Incorporating Structure and Chord Constraints in Symbolic Transformer-based Melodic Harmonization
Maximos Kaliakatsos-Papakostas, Konstantinos Soiledis, Theodoros Tsamis, Dimos Makris, Vassilis Katsouros, Emilios Cambouropoulos
TL;DR
The paper tackles enforcing hard chord constraints in transformer-based melodic harmonization. It introduces B*, a beam-search/A*-hybrid algorithm with backtracking to guarantee constraint satisfaction, and compares two tokenization schemes (ChordSymbolTokenizer and PitchClassTokenizer) across BART and GPT-2 on Hook Theory lead sheets transposed to C major/A minor. It shows that naive constraint prompts are often ignored by standard transformers, while B* achieves constraint satisfaction in the majority of tested cases within a practical model-call budget; soft constraints help but do not solve hard-constraint enforcement. The work highlights important trade-offs between tokenization granularity, search complexity, and musical coherence, and points to future improvements through heuristics and learned evaluators to accelerate constraint-driven harmonization.
Abstract
Transformer architectures offer significant advantages regarding the generation of symbolic music; their capabilities for incorporating user preferences toward what they generate is being studied under many aspects. This paper studies the inclusion of predefined chord constraints in melodic harmonization, i.e., where a desired chord at a specific location is provided along with the melody as inputs and the autoregressive transformer model needs to incorporate the chord in the harmonization that it generates. The peculiarities of involving such constraints is discussed and an algorithm is proposed for tackling this task.

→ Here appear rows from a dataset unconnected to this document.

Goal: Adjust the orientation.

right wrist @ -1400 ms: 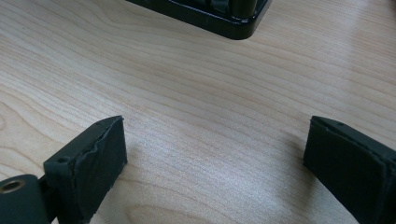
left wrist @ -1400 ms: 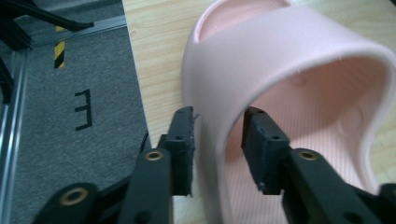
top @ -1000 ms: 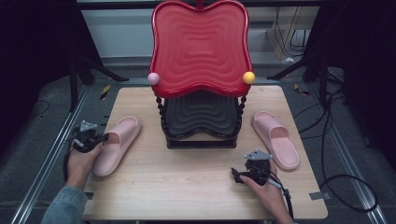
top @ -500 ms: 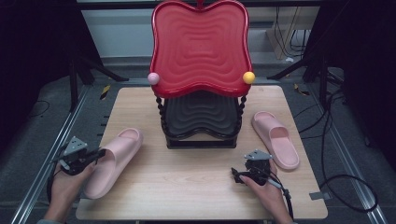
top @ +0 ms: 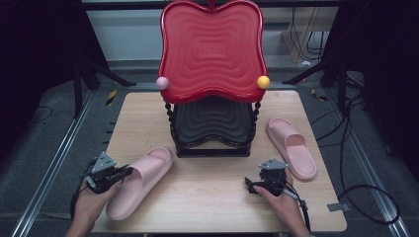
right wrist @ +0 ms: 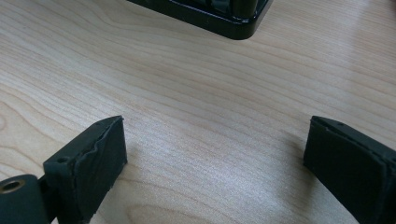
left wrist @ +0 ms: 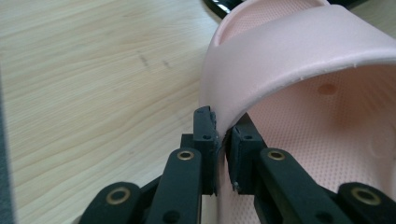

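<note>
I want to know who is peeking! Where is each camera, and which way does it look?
High view: above the near table edge, looking forward and down; both hands, left gripper, right gripper.
Left gripper view: on that gripper, looking along its fingers, shut on the left slipper.
Right gripper view: low over the table, open fingers facing the rack base.
Shared: high and left gripper views both show the left slipper.

The red tray (top: 211,49) hides most of the black tray (top: 213,121) beneath.
</note>
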Demonstrator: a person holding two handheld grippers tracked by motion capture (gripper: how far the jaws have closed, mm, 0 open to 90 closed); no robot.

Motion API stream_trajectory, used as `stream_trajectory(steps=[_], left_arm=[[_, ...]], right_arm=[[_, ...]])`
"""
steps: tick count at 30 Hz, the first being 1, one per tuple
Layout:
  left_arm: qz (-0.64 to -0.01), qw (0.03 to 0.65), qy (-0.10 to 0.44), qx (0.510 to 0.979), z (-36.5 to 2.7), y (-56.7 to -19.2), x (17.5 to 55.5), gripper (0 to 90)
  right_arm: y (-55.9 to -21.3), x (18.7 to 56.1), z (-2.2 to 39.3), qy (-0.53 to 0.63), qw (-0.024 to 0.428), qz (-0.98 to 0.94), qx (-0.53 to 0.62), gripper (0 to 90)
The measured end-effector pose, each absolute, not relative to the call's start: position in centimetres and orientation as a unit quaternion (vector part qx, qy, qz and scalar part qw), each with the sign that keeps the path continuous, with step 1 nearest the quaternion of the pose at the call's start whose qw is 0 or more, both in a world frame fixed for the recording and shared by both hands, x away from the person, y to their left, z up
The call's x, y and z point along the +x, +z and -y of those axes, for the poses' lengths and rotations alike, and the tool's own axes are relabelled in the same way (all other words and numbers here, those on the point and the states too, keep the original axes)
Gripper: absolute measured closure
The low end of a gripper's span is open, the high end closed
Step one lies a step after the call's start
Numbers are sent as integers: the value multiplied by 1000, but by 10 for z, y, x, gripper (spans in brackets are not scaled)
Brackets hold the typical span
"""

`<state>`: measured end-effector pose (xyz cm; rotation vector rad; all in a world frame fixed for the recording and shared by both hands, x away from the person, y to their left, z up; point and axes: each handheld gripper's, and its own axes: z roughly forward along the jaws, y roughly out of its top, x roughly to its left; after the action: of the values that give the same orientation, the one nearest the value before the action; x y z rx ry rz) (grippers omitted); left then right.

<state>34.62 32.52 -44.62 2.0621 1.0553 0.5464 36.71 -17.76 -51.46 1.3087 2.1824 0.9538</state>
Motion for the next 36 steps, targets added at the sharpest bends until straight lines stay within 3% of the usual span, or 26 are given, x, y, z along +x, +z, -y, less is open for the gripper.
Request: stream_trajectory(steps=[24, 28, 29, 36], left_arm=[[-369, 350, 182, 842, -245, -470, 350, 797], [-377, 367, 180, 831, -246, -471, 347, 716], [-378, 367, 183, 830, -248, -471, 345, 593], [-376, 382, 201, 820, -263, -466, 320, 362]], right_arm=[[-515, 367, 178, 343, 210, -785, 471, 60], [-515, 367, 178, 343, 210, -785, 471, 60], [-515, 367, 178, 343, 210, -785, 471, 61], [-515, 367, 178, 343, 210, -785, 471, 60]])
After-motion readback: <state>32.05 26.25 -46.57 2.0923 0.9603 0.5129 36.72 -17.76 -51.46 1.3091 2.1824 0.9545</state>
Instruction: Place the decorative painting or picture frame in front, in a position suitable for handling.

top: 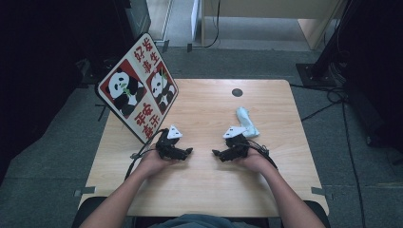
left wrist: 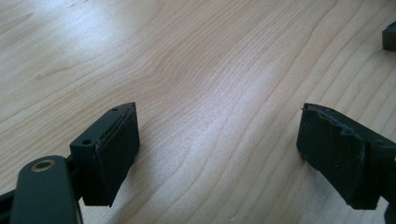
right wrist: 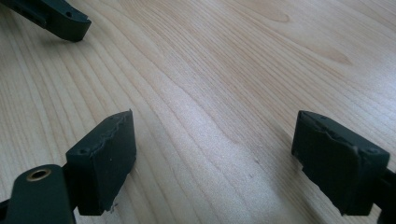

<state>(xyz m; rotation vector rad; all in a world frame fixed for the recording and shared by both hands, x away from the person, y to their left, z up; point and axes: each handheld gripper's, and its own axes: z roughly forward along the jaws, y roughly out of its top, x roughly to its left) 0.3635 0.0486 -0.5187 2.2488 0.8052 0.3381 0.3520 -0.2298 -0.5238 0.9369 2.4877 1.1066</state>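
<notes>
Both grippers rest on the desk (top: 199, 190), mid-depth, tips facing each other across a bare strip of wood.

Left gripper (top: 189, 151): jaws spread wide, nothing between them; in the left gripper view it's just desk grain between the pads (left wrist: 114, 158).

Right gripper (top: 216, 153): jaws likewise wide apart and empty; the right gripper view shows bare wood between the pads (right wrist: 105, 161). The left gripper's jaw tip shows at the top left corner of that view.

Pale blue cloth (top: 247, 121): crumpled, lying on the desk's right half, toward the far edge. It sits just behind the right gripper's body, near its grey three-cornered plate (top: 235, 131); whether they touch I can't tell. Cloth is well apart from the left gripper.

Panda sign board (top: 138, 88): leans tilted at the desk's far left corner, just beyond the left gripper.
</notes>
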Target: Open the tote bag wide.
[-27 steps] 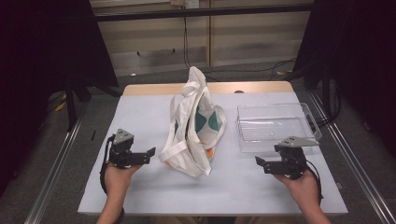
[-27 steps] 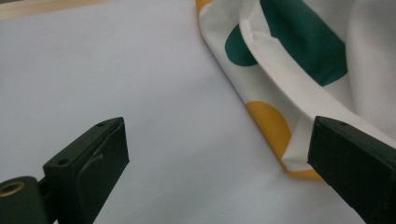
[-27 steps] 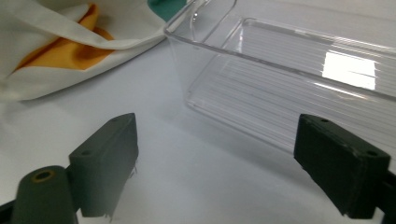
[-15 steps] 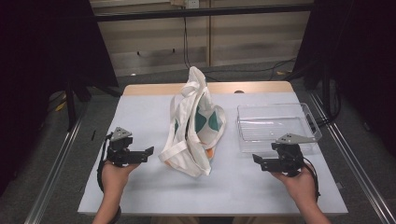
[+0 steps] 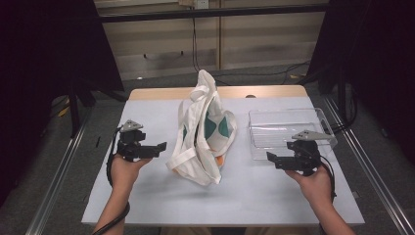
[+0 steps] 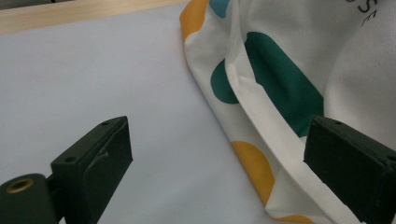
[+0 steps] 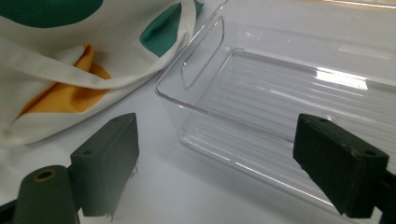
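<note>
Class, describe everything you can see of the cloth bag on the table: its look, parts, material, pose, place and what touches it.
The cloth bag is a white fabric tote printed with green, orange and blue rounded patches and some dark lettering. It stands slumped and crumpled at the middle of the white table, its looped handles bunched at the top and one strap trailing along its lower front. It rests on the table, left of the clear plastic tray, seemingly just apart from it. Neither gripper holds it; in the left gripper view it lies close by the open fingers.
</note>
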`<action>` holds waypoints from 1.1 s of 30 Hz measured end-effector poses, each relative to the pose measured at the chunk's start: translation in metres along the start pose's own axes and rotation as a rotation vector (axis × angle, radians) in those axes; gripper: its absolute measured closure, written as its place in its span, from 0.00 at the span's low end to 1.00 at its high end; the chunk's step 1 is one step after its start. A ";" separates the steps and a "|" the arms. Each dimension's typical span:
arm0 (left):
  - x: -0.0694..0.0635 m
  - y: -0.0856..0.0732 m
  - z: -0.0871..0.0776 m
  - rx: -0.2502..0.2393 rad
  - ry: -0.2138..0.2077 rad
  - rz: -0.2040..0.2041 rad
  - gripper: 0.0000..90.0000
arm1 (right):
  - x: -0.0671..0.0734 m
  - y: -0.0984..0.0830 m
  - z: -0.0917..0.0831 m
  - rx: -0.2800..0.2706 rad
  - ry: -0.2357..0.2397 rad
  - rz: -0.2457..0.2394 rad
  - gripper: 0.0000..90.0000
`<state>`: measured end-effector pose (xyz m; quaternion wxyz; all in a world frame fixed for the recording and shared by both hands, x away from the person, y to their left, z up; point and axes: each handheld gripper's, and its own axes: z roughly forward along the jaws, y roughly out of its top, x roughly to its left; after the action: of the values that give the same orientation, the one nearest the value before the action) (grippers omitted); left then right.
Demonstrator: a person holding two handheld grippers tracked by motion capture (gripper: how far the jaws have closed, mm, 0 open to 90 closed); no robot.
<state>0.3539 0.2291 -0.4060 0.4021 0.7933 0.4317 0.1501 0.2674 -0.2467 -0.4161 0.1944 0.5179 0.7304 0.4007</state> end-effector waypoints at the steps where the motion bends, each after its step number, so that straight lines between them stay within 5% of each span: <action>1: -0.001 0.002 0.002 -0.001 -0.001 0.000 0.09 | 0.000 0.002 0.001 0.003 -0.002 -0.005 0.16; 18: -0.004 0.038 0.015 0.001 -0.018 0.021 0.11 | 0.016 0.038 0.014 0.002 0.017 -0.046 0.15; 33: -0.004 0.055 0.031 -0.003 -0.009 0.018 0.13 | 0.011 0.052 0.028 0.006 0.024 -0.016 0.15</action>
<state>0.4010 0.1934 -0.3835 0.4037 0.7974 0.4223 0.1508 0.3134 -0.2183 -0.3903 0.1871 0.5076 0.7381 0.4032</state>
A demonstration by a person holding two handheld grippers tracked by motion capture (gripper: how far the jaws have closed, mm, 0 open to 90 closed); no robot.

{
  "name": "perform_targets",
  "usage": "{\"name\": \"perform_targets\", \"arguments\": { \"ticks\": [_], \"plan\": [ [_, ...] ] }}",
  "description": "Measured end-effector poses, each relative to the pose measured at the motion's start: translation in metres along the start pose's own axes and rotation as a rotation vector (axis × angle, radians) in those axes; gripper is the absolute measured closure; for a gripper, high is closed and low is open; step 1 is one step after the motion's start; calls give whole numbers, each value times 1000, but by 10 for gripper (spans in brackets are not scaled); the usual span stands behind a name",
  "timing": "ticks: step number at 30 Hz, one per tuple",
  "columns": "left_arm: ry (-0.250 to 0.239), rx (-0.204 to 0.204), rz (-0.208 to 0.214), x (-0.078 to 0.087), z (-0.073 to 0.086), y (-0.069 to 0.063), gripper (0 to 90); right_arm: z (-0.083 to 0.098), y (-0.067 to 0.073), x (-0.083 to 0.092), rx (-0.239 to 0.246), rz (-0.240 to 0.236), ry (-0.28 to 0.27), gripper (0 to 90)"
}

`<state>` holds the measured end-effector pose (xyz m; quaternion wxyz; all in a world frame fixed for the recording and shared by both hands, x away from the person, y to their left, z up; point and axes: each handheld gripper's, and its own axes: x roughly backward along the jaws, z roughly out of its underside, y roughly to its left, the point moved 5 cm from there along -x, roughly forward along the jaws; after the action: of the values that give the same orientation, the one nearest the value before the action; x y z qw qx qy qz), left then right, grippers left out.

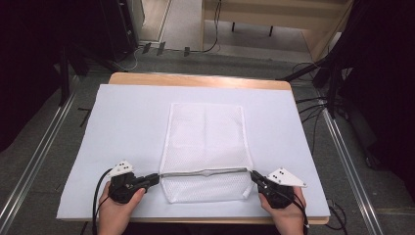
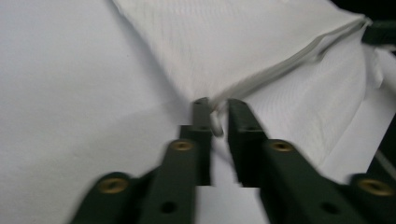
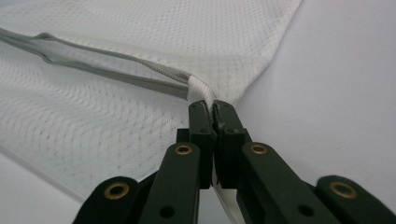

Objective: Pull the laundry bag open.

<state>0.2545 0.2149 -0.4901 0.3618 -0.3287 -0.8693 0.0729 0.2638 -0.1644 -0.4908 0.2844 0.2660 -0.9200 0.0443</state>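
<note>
Both hands come in from the near edge of the surface (image 1: pixel 122 78), each wrapped around a tool lying low and nearly level, the two pointing inward at each other across a white mesh bag (image 1: pixel 205 132). The left tool (image 1: pixel 155 178) sits at the bag's left edge, where its zipper line (image 1: pixel 205 172) begins; in the left gripper view (image 2: pixel 215 112) its jaws stand slightly parted, with a small bit of the bag's edge between them, not pressed. The right tool (image 1: pixel 254 175) meets the other end of that line, and in the right gripper view (image 3: pixel 213 109) its jaws are pressed together, pinching the bag's corner fabric. The bag lies flat in the middle of a white sheet (image 1: pixel 127 127) that covers most of the wooden surface. Beyond it lies grey floor with cables (image 1: pixel 313 105), metal rails (image 1: pixel 39 156) at either side, and light wooden furniture (image 1: pixel 274 14) at the back.
</note>
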Motion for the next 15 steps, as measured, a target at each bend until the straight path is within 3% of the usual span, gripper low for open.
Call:
{"name": "perform_targets", "arguments": {
  "ticks": [1,5,6,7,8,10,15],
  "plan": [
    [-31,8,-13,3,0,2,647,0,1,0,9,-12,-6,887],
    [-81,-12,-54,10,-3,3,457,1,2,-2,10,-22,-4,870],
    [-121,-10,-61,14,-6,4,415,2,0,-4,1,-19,-8,753],
    [-121,-10,-61,14,-6,4,382,2,0,-4,1,-19,-8,753],
    [-158,-16,-74,18,-9,5,333,3,-2,-6,-8,-18,-5,638],
    [-183,-19,-94,22,-11,7,255,2,-5,-5,-23,-9,-11,544],
    [-177,-4,-108,26,-12,17,95,-2,-17,1,-84,-25,-39,385]
  ]
}}
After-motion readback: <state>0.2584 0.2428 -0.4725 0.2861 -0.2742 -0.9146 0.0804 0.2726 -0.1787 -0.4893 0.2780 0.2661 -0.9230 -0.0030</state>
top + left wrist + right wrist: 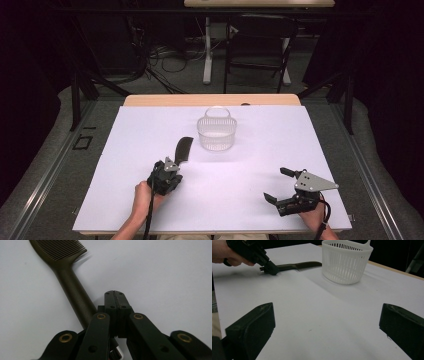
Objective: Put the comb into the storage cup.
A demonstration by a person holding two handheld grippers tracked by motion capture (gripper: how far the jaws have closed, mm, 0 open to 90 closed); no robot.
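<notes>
A dark comb [184, 149] lies flat on the white table sheet, its teeth end toward the basket. My left gripper [173, 165] is shut, tips down at the comb's handle end. In the left gripper view the two jaws [115, 293] meet with nothing between them, and the comb's handle [72, 282] runs past on their left and under the linkage. The right gripper view shows the left gripper [270, 271] touching or nearly touching the handle [299, 265]. My right gripper [278, 184] rests at the front right, open and empty, jaws wide apart [325, 332].
A white slotted plastic basket [216, 132] with a handle stands at the back middle of the sheet [250, 165], just right of the comb's teeth end; it is near the top of the right gripper view [347, 262]. Chairs and cables lie beyond the table.
</notes>
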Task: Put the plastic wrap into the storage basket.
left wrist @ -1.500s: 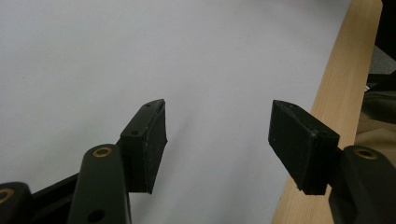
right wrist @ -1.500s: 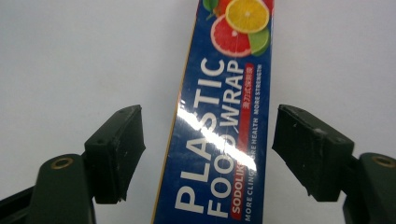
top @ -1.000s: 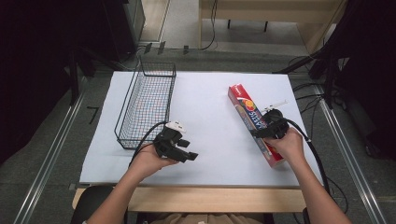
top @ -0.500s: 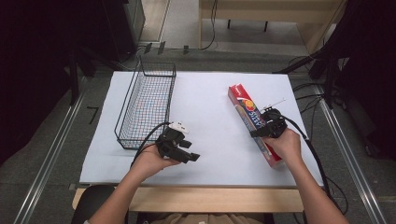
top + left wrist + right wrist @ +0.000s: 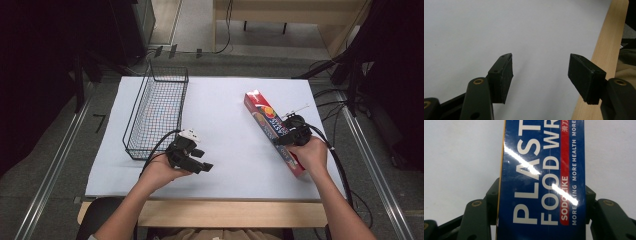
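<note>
At far left the wire basket [image 5: 157,112] stood empty. Your left tool [image 5: 192,159] stayed near it, jaws wide apart and holding nothing. At right, your right tool [image 5: 289,134] had closed on the plastic wrap box [image 5: 272,130], barely shifted, so a lift looked next. White sheet covered the bench [image 5: 225,110]; dark equipment surrounded it.

Your right gripper [image 5: 286,139] is closing in on the long red-and-blue plastic wrap box [image 5: 274,130], apparently gripping its sides now; your left gripper [image 5: 194,161] is drifting slightly nearer you.
</note>
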The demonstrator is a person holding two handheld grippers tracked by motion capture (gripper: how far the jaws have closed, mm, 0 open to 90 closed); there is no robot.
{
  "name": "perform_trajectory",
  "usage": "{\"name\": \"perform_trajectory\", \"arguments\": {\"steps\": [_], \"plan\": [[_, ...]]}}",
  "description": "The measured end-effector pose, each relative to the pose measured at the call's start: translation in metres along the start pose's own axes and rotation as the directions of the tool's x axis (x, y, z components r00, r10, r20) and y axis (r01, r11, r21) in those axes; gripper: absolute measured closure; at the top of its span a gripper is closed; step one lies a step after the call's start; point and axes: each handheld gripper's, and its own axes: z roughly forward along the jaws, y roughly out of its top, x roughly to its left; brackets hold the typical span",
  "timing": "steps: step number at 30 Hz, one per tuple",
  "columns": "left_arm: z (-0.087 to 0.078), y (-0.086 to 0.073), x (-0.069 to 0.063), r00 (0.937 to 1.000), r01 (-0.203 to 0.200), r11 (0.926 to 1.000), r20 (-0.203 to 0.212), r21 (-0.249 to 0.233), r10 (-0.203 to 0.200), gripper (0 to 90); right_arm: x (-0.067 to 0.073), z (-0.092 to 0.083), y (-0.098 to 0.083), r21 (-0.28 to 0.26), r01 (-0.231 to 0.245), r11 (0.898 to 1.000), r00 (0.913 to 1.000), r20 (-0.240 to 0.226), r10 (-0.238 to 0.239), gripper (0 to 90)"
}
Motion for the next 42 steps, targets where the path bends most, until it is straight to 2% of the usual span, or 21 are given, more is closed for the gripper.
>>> {"name": "perform_trajectory", "arguments": {"steps": [8,15,25,31,34,39,42], "plan": [[-0.001,0.000,0.000,0.9999,-0.011,0.9999,-0.001,-0.004,0.011,36.2,-0.005,-0.016,-0.003,-0.052,0.018,0.998,0.9997,-0.017,-0.018,41.3],[-0.002,0.000,0.000,0.9997,-0.022,0.9997,-0.003,-0.006,0.022,35.7,0.000,-0.020,-0.007,-0.045,0.033,0.998,0.9986,-0.039,-0.035,41.2],[-0.003,0.001,-0.001,0.9993,-0.038,0.9992,0.000,-0.013,0.038,35.4,0.011,-0.026,-0.010,-0.053,0.119,0.991,0.9903,-0.066,-0.122,41.3],[-0.004,0.001,-0.001,0.9991,-0.043,0.9990,-0.002,-0.013,0.043,35.4,0.021,-0.029,-0.013,-0.055,0.187,0.981,0.9763,-0.101,-0.191,41.3],[-0.004,0.001,-0.001,0.9992,-0.041,0.9991,-0.003,-0.014,0.041,35.4,0.025,-0.030,-0.014,-0.053,0.197,0.979,0.9699,-0.135,-0.202,41.3],[-0.006,0.003,-0.002,0.9985,-0.053,0.9984,0.009,-0.019,0.053,34.9,0.031,-0.032,-0.016,-0.064,0.251,0.966,0.9515,-0.167,-0.259,41.3],[-0.010,0.003,-0.002,0.9977,-0.067,0.9977,0.009,-0.016,0.067,34.8,0.033,-0.034,-0.018,-0.068,0.293,0.954,0.9371,-0.178,-0.300,41.3]]}}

This algorithm is called B* and it combines aspects of beam search and A* along with backtracking to force pretrained transformers to satisfy the chord constraints, at the correct onset position within the correct bar. The algorithm is brute-force and has exponential complexity in the worst case; however, this paper is a first attempt to highlight the difficulties of the problem and proposes an algorithm that offers many possibilities for improvements since it accommodates the involvement of heuristics.